- _Work to be completed_
Your answer should be the data below, reproduced with nothing changed.

***

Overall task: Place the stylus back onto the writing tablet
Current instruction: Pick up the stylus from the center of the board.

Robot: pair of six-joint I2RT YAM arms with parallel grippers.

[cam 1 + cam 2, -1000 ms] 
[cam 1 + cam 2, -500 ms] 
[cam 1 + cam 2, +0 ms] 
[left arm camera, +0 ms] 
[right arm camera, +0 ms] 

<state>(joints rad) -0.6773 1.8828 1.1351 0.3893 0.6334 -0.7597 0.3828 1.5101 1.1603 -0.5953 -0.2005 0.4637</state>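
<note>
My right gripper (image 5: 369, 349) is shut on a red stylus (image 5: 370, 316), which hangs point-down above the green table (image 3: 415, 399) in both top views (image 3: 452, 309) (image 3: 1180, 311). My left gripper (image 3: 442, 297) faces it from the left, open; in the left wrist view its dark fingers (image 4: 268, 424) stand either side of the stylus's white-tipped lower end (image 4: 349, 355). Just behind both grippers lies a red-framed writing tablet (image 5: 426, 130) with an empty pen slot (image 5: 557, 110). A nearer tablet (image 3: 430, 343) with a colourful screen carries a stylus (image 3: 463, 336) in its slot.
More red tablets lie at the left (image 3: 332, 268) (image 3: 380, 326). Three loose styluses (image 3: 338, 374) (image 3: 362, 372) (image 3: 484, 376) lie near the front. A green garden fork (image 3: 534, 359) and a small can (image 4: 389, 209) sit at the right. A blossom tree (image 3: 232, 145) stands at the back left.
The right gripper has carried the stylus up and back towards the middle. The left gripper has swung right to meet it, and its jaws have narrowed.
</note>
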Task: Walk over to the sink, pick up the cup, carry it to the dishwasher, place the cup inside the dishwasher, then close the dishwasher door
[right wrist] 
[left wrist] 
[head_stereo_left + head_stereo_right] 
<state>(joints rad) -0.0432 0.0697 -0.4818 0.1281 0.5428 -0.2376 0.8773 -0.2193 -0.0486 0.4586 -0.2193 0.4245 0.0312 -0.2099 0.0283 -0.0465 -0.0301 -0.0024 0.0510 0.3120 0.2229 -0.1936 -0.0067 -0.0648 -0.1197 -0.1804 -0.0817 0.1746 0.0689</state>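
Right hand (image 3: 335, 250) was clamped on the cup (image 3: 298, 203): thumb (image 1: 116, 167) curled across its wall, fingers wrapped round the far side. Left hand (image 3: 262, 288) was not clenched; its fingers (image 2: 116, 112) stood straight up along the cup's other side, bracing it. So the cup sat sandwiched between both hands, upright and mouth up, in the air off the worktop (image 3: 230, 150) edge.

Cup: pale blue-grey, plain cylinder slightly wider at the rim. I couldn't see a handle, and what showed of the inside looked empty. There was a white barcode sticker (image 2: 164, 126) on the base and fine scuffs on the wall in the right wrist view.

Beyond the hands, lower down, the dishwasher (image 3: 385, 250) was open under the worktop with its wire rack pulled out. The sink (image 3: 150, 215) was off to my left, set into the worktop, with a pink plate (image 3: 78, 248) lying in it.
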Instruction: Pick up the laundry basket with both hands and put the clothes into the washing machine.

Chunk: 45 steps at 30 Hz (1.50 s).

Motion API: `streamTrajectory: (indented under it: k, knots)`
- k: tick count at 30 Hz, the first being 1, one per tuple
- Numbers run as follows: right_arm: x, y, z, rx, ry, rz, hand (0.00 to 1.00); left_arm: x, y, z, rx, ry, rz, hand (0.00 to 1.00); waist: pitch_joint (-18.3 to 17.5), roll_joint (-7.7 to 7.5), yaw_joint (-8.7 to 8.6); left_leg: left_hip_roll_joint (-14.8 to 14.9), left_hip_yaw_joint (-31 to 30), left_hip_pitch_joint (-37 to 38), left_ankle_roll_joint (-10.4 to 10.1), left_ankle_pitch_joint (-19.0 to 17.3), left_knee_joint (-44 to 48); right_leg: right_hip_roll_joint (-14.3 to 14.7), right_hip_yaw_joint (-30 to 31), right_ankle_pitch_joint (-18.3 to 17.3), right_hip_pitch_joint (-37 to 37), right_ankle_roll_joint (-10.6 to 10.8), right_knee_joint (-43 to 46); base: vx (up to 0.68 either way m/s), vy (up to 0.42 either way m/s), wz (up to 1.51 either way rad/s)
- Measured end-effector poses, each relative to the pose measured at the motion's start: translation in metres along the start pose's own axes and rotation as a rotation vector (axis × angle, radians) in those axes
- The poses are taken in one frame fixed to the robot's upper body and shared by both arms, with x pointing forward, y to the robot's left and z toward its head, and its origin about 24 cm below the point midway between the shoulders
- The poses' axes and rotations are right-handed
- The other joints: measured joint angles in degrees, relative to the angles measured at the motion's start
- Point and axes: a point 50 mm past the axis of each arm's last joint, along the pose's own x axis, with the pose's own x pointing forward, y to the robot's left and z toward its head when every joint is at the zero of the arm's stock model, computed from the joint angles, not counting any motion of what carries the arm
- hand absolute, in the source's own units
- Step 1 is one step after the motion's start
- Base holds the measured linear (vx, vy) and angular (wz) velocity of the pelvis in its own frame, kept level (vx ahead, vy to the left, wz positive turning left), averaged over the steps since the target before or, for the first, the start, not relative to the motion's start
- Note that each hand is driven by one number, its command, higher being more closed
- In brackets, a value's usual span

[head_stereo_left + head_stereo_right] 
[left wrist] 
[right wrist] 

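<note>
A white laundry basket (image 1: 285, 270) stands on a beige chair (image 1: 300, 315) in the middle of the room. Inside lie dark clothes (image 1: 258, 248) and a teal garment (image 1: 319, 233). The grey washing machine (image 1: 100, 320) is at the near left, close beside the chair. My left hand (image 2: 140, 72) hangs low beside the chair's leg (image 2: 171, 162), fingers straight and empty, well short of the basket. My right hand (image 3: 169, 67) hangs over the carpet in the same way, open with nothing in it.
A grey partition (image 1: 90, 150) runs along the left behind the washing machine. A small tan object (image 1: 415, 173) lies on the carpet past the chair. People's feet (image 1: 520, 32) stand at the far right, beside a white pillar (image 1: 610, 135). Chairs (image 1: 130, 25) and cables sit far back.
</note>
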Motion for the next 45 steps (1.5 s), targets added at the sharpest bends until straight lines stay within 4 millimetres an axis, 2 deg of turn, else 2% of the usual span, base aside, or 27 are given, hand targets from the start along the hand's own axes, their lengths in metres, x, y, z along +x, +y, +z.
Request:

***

- _Answer area_
Overall task: Place the stylus back onto the writing tablet
Current instruction: Pick up the stylus from the center of the board.

Robot: pair of six-joint I2RT YAM arms with parallel grippers.

[cam 1 + cam 2, -1000 ms] 
[cam 1 + cam 2, -500 ms] 
[cam 1 + cam 2, +0 ms] 
[left arm camera, +0 ms] 
[right arm camera, +0 ms] 

<state>(joints rad) -0.6773 1.8828 1.1351 0.3893 0.6334 -0.7597 0.3828 1.5101 1.1603 -0.5953 -0.2005 0.4637</state>
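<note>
My right gripper (image 5: 369, 349) is shut on a red stylus (image 5: 370, 316), which hangs point-down above the green table (image 3: 415, 399) in both top views (image 3: 452, 309) (image 3: 1180, 311). My left gripper (image 3: 442, 297) faces it from the left, open; in the left wrist view its dark fingers (image 4: 268, 424) stand either side of the stylus's white-tipped lower end (image 4: 349, 355). Just behind both grippers lies a red-framed writing tablet (image 5: 426, 130) with an empty pen slot (image 5: 557, 110). A nearer tablet (image 3: 430, 343) with a colourful screen carries a stylus (image 3: 463, 336) in its slot.
More red tablets lie at the left (image 3: 332, 268) (image 3: 380, 326). Three loose styluses (image 3: 338, 374) (image 3: 362, 372) (image 3: 484, 376) lie near the front. A green garden fork (image 3: 534, 359) and a small can (image 4: 389, 209) sit at the right. A blossom tree (image 3: 232, 145) stands at the back left.
The right gripper has carried the stylus up and back towards the middle. The left gripper has swung right to meet it, and its jaws have narrowed.
</note>
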Task: Walk over to the sink, pick up the cup, carry it to the dishwasher, place the cup inside the dishwasher, then close the dishwasher door
[right wrist] 
[left wrist] 
[head_stereo_left + head_stereo_right] 
<state>(joints rad) -0.0432 0.0697 -0.4818 0.1281 0.5428 -0.2376 0.8773 -0.2193 -0.0486 0.4586 -0.2193 0.4245 0.0312 -0.2099 0.0283 -0.0465 -0.0301 -0.0024 0.0510 0.3120 0.2229 -0.1936 -0.0067 -0.0648 -0.1197 -0.1804 -0.0817 0.1746 0.0689</state>
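Right hand (image 3: 335, 250) was clamped on the cup (image 3: 298, 203): thumb (image 1: 116, 167) curled across its wall, fingers wrapped round the far side. Left hand (image 3: 262, 288) was not clenched; its fingers (image 2: 116, 112) stood straight up along the cup's other side, bracing it. So the cup sat sandwiched between both hands, upright and mouth up, in the air off the worktop (image 3: 230, 150) edge.

Cup: pale blue-grey, plain cylinder slightly wider at the rim. I couldn't see a handle, and what showed of the inside looked empty. There was a white barcode sticker (image 2: 164, 126) on the base and fine scuffs on the wall in the right wrist view.

Beyond the hands, lower down, the dishwasher (image 3: 385, 250) was open under the worktop with its wire rack pulled out. The sink (image 3: 150, 215) was off to my left, set into the worktop, with a pink plate (image 3: 78, 248) lying in it.
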Instruction: Pick up the laundry basket with both hands and put the clothes into the washing machine.

Chunk: 45 steps at 30 Hz (1.50 s).

Motion API: `streamTrajectory: (indented under it: k, knots)`
- k: tick count at 30 Hz, the first being 1, one per tuple
- Numbers run as follows: right_arm: x, y, z, rx, ry, rz, hand (0.00 to 1.00); left_arm: x, y, z, rx, ry, rz, hand (0.00 to 1.00); waist: pitch_joint (-18.3 to 17.5), roll_joint (-7.7 to 7.5), yaw_joint (-8.7 to 8.6); left_leg: left_hip_roll_joint (-14.8 to 14.9), left_hip_yaw_joint (-31 to 30), left_hip_pitch_joint (-37 to 38), left_ankle_roll_joint (-10.4 to 10.1), left_ankle_pitch_joint (-19.0 to 17.3), left_knee_joint (-44 to 48); right_leg: right_hip_roll_joint (-14.3 to 14.7), right_hip_yaw_joint (-30 to 31), right_ankle_pitch_joint (-18.3 to 17.3), right_hip_pitch_joint (-37 to 37), right_ankle_roll_joint (-10.6 to 10.8), right_knee_joint (-43 to 46); base: vx (up to 0.68 either way m/s), vy (up to 0.42 either way m/s), wz (up to 1.51 either way rad/s)
- Measured end-effector poses, each relative to the pose measured at the motion's start: translation in metres along the start pose's own axes and rotation as a rotation vector (axis × angle, radians) in those axes
- The poses are taken in one frame fixed to the robot's upper body and shared by both arms, with x pointing forward, y to the robot's left and z toward its head, and its origin about 24 cm below the point midway between the shoulders
- The poses' axes and rotations are right-handed
- The other joints: measured joint angles in degrees, relative to the angles measured at the motion's start
- Point and axes: a point 50 mm past the axis of each arm's last joint, along the pose's own x axis, with the pose's own x pointing forward, y to the robot's left and z toward its head when every joint is at the zero of the arm's stock model, computed from the joint angles, not counting any motion of what carries the arm
- hand absolute, in the source's own units
- Step 1 is one step after the motion's start
- Base holds the measured linear (vx, vy) and angular (wz) velocity of the pelvis in its own frame, kept level (vx ahead, vy to the left, wz positive turning left), averaged over the steps since the target before or, for the first, the start, not relative to the motion's start
- Note that each hand is driven by one number, its command, higher being more closed
- In brackets, a value's usual span

[head_stereo_left + head_stereo_right] 
[left wrist] 
[right wrist] 

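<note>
A white laundry basket (image 1: 285, 270) stands on a beige chair (image 1: 300, 315) in the middle of the room. Inside lie dark clothes (image 1: 258, 248) and a teal garment (image 1: 319, 233). The grey washing machine (image 1: 100, 320) is at the near left, close beside the chair. My left hand (image 2: 140, 72) hangs low beside the chair's leg (image 2: 171, 162), fingers straight and empty, well short of the basket. My right hand (image 3: 169, 67) hangs over the carpet in the same way, open with nothing in it.
A grey partition (image 1: 90, 150) runs along the left behind the washing machine. A small tan object (image 1: 415, 173) lies on the carpet past the chair. People's feet (image 1: 520, 32) stand at the far right, beside a white pillar (image 1: 610, 135). Chairs (image 1: 130, 25) and cables sit far back.
</note>
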Motion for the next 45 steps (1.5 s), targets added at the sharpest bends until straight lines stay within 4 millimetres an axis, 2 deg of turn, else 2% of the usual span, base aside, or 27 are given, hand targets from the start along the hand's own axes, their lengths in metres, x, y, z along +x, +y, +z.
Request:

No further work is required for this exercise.